Fig. 2. Mapping of the epitope detected by monoclonal antibody 3D5. A, schematic diagram of GST fusion proteins containing the mutated cytoplasmic domain of Fas. The entire cytoplasmic domain (residues 175-319) (WT) of Fas, its deletion mutants (Delta N-1, Delta N-2, Delta C-1, and Delta C-2), and the point mutant (LPR) were shown as fusion proteins linked to GST as described under "Experimental Procedures." The shaded region indicates the death domain. B, GST-Fas mutants stained with Coomassie Blue. GST fusion proteins (100 ng/lane) were subjected to 12% SDS-PAGE and stained with Coomassie Blue. Molecular mass standards are expressed in kDa. C, Western blotting of GST-Fas mutants with hybridoma supernatant of 3D5. GST fusion proteins of WT and the mutants (1 ng/lane) were subjected to 12% SDS-PAGE, transferred to a polyvinylidene difluoride membrane, and incubated with the supernatant of hybridoma (clone 3D5).
[View Larger Version of this Image (28K GIF file)]

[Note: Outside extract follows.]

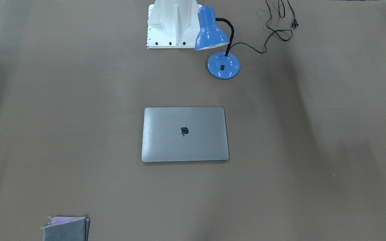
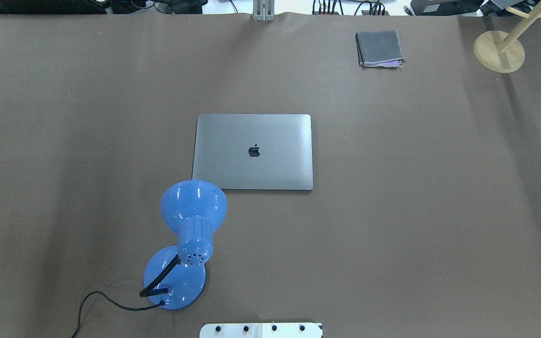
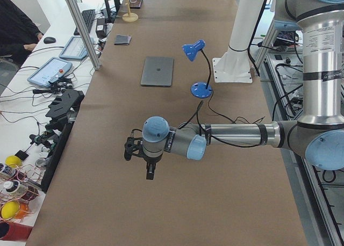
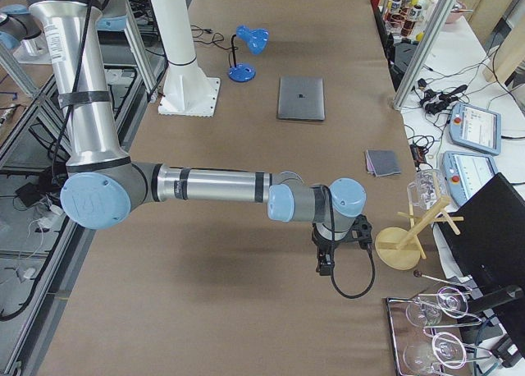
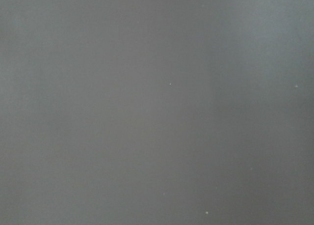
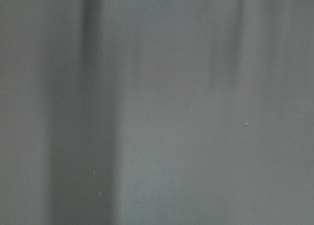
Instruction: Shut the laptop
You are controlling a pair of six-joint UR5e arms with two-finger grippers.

Formation of High Molecular Weight Fas Aggregates

The anti-cytoplasmic domain antibody (3D5) was used to investigate the fate of Fas antigen after stimulation with anti-Fas mAb (Fig. 3A). Three Fas-expressing cell lines, BJAB, Raji, and Jurkat, were chosen for the time course study. To detect Fas by Western blotting, we used a secondary antibody specific for mouse IgG, but not mouse IgM, to avoid detecting the stimulating antibody, CH11 (mouse IgM). All three cell lines showed similar patterns of change following activation. Cross-linking of Fas on the cell surface by CH11 resulted in the formation of high molecular weight Fas aggregates, which were stable in 2% SDS and 5% beta -mercaptoethanol (Fig. 3A). These aggregates were more than 200 kDa in size and could be detected 10 min after incubation with CH11. The appearance of Fas aggregates peaked at 120 min in most cases, whereas Fas monomers disappeared with time. In Jurkat cells, the monomers became undetectable by 120 min.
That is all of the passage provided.